Home for the Holidays

I’ve been traveling a lot lately. Toronto, Chicago, New York, Fort Lauderdale, all in the last couple of months. Inevitably the people I met – whether it was an Uber driver or a fellow conference- or concert-goer – would ask me where I’m from. What do you say when you’re asked this question?

I say “Detroit.” I say it plain and proud. I know some locals who think you aren’t entitled to say that unless you live in the city proper. To that, I say B.S. No other major city has that rule. People who live in Schaumburg, Illinois will tell you they’re from Chicago. Period. End of story.

And I know others who try to distance themselves from our major city and cite the suburb they call home. I also think that’s a load of crap. Why? Because no one outside of this area knows where Shelby Township or Birmingham is, so you’re not helping them understand where you’re from. And to both of these parties (the Detroit defensive and detractors), I have news for you: We’re in this together. The fortunes and failures of Detroit affect us all, though that’s true to a lesser or greater degree depending on your ZIP code.

During my travels, I was pleasantly surprised by how many young people lit up when I told them where I was from. “I LOVE Detroit! What a cool town with so much happening and so much space. I wish I could live there.” That was the response of a tatted Torontonian artist in his early 30s who sold me a wedge of Canadian cheddar I’m still dreaming about. I admit, his gushing praise about my hometown made me speechless for a second. It’s not what we’re used to, right? But after my momentary pause, I just shot right back, “Yeah, it IS a great town, and it’s an exciting time to live there.”

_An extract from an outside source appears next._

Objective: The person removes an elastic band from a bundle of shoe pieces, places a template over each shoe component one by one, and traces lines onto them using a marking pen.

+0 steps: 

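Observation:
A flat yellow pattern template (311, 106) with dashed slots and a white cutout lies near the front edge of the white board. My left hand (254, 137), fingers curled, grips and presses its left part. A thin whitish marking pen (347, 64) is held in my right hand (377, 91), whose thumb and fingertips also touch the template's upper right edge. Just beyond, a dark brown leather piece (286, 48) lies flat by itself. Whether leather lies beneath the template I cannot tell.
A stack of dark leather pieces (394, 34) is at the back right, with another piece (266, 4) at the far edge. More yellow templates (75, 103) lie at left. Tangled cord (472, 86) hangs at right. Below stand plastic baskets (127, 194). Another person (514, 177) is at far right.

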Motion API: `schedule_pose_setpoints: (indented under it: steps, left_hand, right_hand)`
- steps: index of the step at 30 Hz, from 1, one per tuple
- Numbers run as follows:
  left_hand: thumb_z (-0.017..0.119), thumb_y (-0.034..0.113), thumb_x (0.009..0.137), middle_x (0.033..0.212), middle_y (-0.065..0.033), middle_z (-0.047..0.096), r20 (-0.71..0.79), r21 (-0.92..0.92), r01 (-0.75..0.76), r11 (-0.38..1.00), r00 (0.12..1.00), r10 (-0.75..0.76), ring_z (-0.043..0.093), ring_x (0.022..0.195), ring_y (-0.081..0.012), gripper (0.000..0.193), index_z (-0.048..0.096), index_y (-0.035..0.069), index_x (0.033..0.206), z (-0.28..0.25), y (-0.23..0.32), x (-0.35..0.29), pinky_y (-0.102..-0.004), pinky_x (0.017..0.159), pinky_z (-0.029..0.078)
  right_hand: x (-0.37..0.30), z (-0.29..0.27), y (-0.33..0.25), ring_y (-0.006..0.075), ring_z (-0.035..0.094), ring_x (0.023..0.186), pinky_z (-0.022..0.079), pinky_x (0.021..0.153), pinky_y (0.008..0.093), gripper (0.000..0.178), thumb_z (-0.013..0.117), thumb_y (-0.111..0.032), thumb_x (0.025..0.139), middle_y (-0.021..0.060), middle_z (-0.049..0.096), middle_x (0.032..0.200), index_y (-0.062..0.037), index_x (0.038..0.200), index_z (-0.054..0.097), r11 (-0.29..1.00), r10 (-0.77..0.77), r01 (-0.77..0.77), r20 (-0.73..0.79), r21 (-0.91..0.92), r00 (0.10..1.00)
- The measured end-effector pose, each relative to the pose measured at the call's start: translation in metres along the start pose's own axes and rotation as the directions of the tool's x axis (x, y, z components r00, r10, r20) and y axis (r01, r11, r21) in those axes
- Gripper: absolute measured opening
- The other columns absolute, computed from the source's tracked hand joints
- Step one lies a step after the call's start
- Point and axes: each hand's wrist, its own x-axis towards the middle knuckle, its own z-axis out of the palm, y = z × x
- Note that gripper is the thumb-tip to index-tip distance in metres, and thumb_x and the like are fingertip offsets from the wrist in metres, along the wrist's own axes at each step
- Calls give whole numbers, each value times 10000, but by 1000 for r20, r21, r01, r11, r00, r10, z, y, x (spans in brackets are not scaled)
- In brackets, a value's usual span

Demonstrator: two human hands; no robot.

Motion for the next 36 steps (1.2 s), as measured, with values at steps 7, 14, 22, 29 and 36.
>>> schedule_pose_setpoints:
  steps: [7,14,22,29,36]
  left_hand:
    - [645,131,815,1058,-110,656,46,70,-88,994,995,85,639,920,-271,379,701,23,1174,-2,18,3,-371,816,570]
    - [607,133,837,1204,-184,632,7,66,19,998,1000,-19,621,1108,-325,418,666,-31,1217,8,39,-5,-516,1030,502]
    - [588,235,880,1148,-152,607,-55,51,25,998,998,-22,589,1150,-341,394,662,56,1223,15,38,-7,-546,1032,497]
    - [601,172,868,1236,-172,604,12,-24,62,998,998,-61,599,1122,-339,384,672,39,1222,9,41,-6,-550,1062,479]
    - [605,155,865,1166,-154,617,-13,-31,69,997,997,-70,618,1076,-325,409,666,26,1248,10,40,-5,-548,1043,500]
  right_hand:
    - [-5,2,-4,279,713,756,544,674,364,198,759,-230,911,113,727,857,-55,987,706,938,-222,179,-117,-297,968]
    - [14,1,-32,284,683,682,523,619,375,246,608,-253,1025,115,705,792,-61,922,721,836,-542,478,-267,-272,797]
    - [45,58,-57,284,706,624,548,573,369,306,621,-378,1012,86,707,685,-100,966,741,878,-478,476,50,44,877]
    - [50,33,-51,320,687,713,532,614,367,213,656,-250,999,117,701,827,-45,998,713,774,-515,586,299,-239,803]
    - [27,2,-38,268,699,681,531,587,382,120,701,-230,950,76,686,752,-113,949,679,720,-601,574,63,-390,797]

So it was really fitting that last week, after all my recent travels were behind me, I was sitting in a Leadership Detroit meeting downtown (Class 38 – best class ever!) when a speaker mentioned that one of the things that holds the Detroit region back is how shabbily we, native Detroiters, talk about our town. This man, who isn’t from Michigan, said that before he accepted his job he talked to locals and got almost entirely negative assessments of the Motor City.

This doesn’t surprise me at all. We Detroiters can be very down on ourselves. Instead of focusing on all the great assets we have in this region, we are almost apologetic that we’re not Chicago or Portland or even Cleveland. Enough! I’d love to tell you that the focus of our Holiday “It” List – a Merry Motown Christmas – was inspired by this experience, but it wasn’t. It was the brainchild of our managing editor, Kim Kovelle. But I think it was kismet. We city and suburban dwellers alike have to start celebrating what’s great about our region (our parks, our museums, our lakes, our ability to drive at 2 p.m. and not encounter traffic unless there is a really, really good reason) and pass on that pride to our children. After all, if we bash our town, why would our kids want to stay when they grow up? So let’s give our dear ol’ hometown a special holiday gift and start singing its praises instead of picking it apart. That’s good advice for our loved ones too this time of year.